The charts represent SCOTTI-attributed between-patient transfer events involving pOXA-48-carrying enterobacteria clones in the hospital, with individual panels representing the distribution of patients colonized by pOXA-48-carrying enterobacteria on the different wards. Each row represents an individual patient, and the grey segments represent the length of stay (from admission to discharge). Coloured arrows represent transmission events predicted by SCOTTI with the highest posterior probability (see Supplementary Figures 1–4). Line colour indicates the clone responsible for the transmission event, and line thickness represents the probability of the SCOTTI-attributed transmission, as indicated in the legend: Kpn, K. pneumonia; Eco, E. coli; ST, sequence type. Numbers to the right of arrowheads indicate the number of SNPs differentiating the complete genomes of the clone pair involved in the putative transmission event. Note that the transmission events predicted by SCOTTI are not necessarily direct transmission events between patients, they can also be indirect transmission events including unobserved and non-sampled intermediate colonised patients or environmental reservoirs in the hospital.
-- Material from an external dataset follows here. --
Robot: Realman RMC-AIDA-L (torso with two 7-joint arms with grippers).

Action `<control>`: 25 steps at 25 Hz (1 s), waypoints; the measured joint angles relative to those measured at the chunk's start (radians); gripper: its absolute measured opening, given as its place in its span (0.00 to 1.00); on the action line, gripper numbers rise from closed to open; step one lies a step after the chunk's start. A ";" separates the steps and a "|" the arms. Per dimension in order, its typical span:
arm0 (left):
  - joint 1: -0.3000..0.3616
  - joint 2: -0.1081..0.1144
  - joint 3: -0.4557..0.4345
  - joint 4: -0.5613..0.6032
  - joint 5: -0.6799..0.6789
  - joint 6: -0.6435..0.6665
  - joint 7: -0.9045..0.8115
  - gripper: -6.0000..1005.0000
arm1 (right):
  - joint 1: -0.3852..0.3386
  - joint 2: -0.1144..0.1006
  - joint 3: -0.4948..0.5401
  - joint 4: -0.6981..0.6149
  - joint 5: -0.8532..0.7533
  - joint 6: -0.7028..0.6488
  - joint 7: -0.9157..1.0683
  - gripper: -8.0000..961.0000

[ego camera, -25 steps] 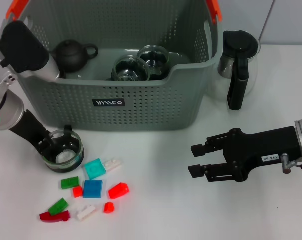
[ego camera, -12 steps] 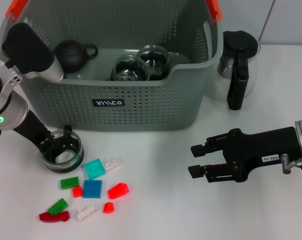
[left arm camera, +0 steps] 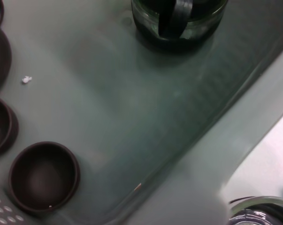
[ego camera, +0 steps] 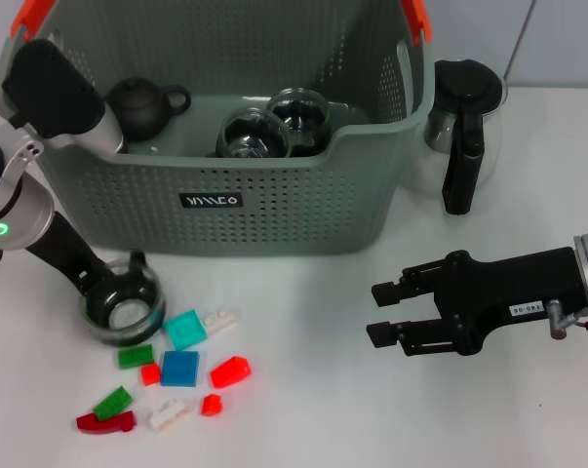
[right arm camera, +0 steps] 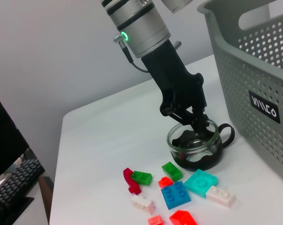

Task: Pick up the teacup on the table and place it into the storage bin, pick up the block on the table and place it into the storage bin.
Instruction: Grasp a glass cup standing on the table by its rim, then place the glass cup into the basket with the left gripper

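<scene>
Left gripper (right arm camera: 194,123) pinches the rim of the glass teacup (ego camera: 124,310), which sits on the white table (ego camera: 303,409) beside the storage bin (ego camera: 274,195). Right gripper (ego camera: 383,312) is idle, jaws apart, empty. Bin already holds a teapot (ego camera: 142,107) and glass cups (ego camera: 274,125); blocks (ego camera: 179,369) not yet picked. Grey wall (right arm camera: 47,47) behind.

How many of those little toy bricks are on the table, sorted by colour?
Red bricks: 3
Dark red brick: 1
Green bricks: 2
White bricks: 2
Blue brick: 1
Teal brick: 1
Total: 10
</scene>
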 joint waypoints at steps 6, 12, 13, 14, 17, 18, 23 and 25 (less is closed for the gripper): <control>-0.003 0.003 0.008 -0.001 0.000 0.002 -0.005 0.11 | 0.000 0.000 0.000 0.000 0.000 -0.001 0.000 0.59; -0.007 0.004 -0.016 0.042 -0.007 0.067 0.002 0.06 | 0.000 0.000 0.003 0.000 0.000 -0.001 0.000 0.59; -0.008 0.004 -0.030 0.065 -0.012 0.095 0.008 0.06 | 0.000 0.000 0.003 0.000 0.000 0.000 0.000 0.59; -0.008 0.004 -0.043 0.087 -0.016 0.123 0.013 0.06 | 0.002 0.000 0.003 0.000 0.000 0.000 0.000 0.59; -0.020 0.004 -0.128 0.172 -0.035 0.231 0.043 0.07 | 0.005 0.000 0.002 0.000 0.000 0.000 0.000 0.59; -0.029 0.004 -0.170 0.197 -0.048 0.277 0.059 0.07 | 0.005 0.000 0.002 0.000 0.000 0.000 0.000 0.59; -0.073 0.029 -0.414 0.280 -0.171 0.496 0.141 0.08 | 0.006 0.000 0.004 0.000 0.000 0.000 0.000 0.59; -0.082 0.054 -0.476 0.284 -0.242 0.553 0.148 0.08 | 0.006 0.000 0.005 0.000 0.000 -0.001 0.000 0.59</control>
Figure 4. Within-patient pOXA-48 transfer.

(a) Dendrogram constructed from the 21 polymorphisms present in the core region of pOXA-48. The outermost circle indicates the genus of plasmid-carrying isolates according to the colour code in the legend, the second circle indicates the isolate names, and the remaining circles indicate the presence of each plasmid SNP. Coloured boxes indicate the four pOXA-48 plasmid variants (PV1-4) carrying ‘rare’ SNPs present in clones of different species and used as genetic fingerprints. (b) Representation of patients colonized by clones carrying rare (traceable) plasmid variants. Patients are labelled with their corresponding three letter patient code. Circles represent clones isolated from the patient, with the fill colour indicating the bacterial species (see legend), and the position of the circle indicating the date of isolation. The name and sequence type (ST) of each isolate is indicated. Circles in the same row indicate different isolates of the same clone; the number inside the second circle indicates the number of SNPs accumulated in the complete bacterial genome relative to the first isolation. All isolates within each patient carried the same traceable plasmid mutation, which is indicated in the figure. Note that in patient WIX, the pOXA-48 plasmid carried the group II intron ltrA in isolate N22 but not in N11. Interestingly, in N11 ltrA is located on a different plasmid, suggesting that ltrA can easily excise/insert between genomic locations, precluding its use as a stable plasmid genetic signature (Supplementary Table 1).

Figure 5. pOXA-48 conjugation rate.

Conjugation rates of the most common pOXA-48 variant in the hospital (pOXA-48_K8) and the four core-region SNP variants used to track within-patient plasmid transfer (6 biological replicates). Conjugation experiments were performed on three different agar media: LB, MacConkey and M9 minimal medium supplemented with gluconate (MMG), and both in aerobic and anaerobic conditions. Plasmid variant numbers correspond to those indicated in Figure 4. Horizontal lines inside boxes indicate median values, the upper and lower hinges correspond to the 25th and 75th percentiles, and whiskers extend to observations within 1.5 times the interquartile range. Source data for this figure is available as supplementary information.